Despite today’s increased threat landscape and heightened global awareness of hacking and data breaches, password behaviours remain largely unchanged according to a report published by LastPass. Data from the survey shows that 91% of people know that using the same password for multiple accounts is a security risk, yet 59% continue to use the same password. As a result, individuals’ behaviour in creating, changing and managing passwords in both their professional and personal lives is slow to match the rapid evolution of cyber security threats.
Psychology of passwords: neglect is helping hackers win provides evidence that increased knowledge of security best practices doesn’t necessarily translate into better password management, and highlights regional, generational and personality differences can factor into password security.
Password behaviours remain largely unchanged from the same study conducted two years ago — translating to some risky behaviours. 53% report not changing passwords in the past 12 months despite a breach in the news. And while 91% know that using the same password for multiple accounts is a security risk, 59% mostly or always use the same password.
Not only do most respondents (59%) use the same password for multiple accounts, but many continue to use that password as long as possible — until required by IT to update or if impacted by a security incident. The fear of forgetfulness was the number one reason for reuse (61%), followed by wanting to know and be in control of all of their passwords (50%).
The majority of respondents (79%) report having between one and 20 online accounts for work and personal use. When it comes to password creation, nearly half (47%) say there is no difference in passwords created for these accounts. Only 19% create more secure passwords for work and 38% never reuse the same password between work and personal, which means that 62% do.
Bad password behaviour in Type A personalities stems from their need to be in control, whereas Type B personalities have a casual, laid-back attitude toward password security. Respondents who identify as Type A personalities are more likely than Type B personalities to stay on top of password security: 77% put a lot of thought into password creation, compared to 67% of Type B. And Type A users consider themselves informed about password best practices (76%) over Type B users (68%).

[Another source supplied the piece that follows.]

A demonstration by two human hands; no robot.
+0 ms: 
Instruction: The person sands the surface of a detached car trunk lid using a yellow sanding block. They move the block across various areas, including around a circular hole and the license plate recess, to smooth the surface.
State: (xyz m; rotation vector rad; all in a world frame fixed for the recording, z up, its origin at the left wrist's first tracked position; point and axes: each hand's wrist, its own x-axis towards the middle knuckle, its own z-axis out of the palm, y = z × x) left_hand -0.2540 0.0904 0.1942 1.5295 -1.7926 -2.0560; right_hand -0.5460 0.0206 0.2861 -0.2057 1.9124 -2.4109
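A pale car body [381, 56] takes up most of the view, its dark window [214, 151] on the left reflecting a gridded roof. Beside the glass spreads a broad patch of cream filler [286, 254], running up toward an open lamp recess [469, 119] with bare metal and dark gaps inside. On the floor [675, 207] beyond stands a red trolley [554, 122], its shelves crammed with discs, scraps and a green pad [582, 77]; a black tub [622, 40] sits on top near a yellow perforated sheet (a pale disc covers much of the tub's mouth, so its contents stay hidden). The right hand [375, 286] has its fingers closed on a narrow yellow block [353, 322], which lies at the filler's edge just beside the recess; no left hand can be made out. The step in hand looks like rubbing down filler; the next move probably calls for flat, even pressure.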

The data showed several contradictions, with respondents saying one thing and in turn, doing another. 72% say they feel informed on password best practices, but 64% of those say having a password that’s easy to remember is most important. Similarly, 91% recognise that using the same or similar passwords for multiple logins is a security risk, yet 58% mostly or always use the same password or variation of the same password.
“The cyber threats facing consumers and businesses are becoming more targeted and successful, yet there remains a clear disconnect in users’ password beliefs and their willingness to take action,” said Sandor Palfy, Chief Technology Officer of Identity and Access Management at LogMeIn. “Individuals seem to understand password best practices, but often exhibit password behaviours that can expose their information to threat actors. Taking a few simple steps to improve how you manage passwords can lead to increased safety for online accounts whether personal or professional.”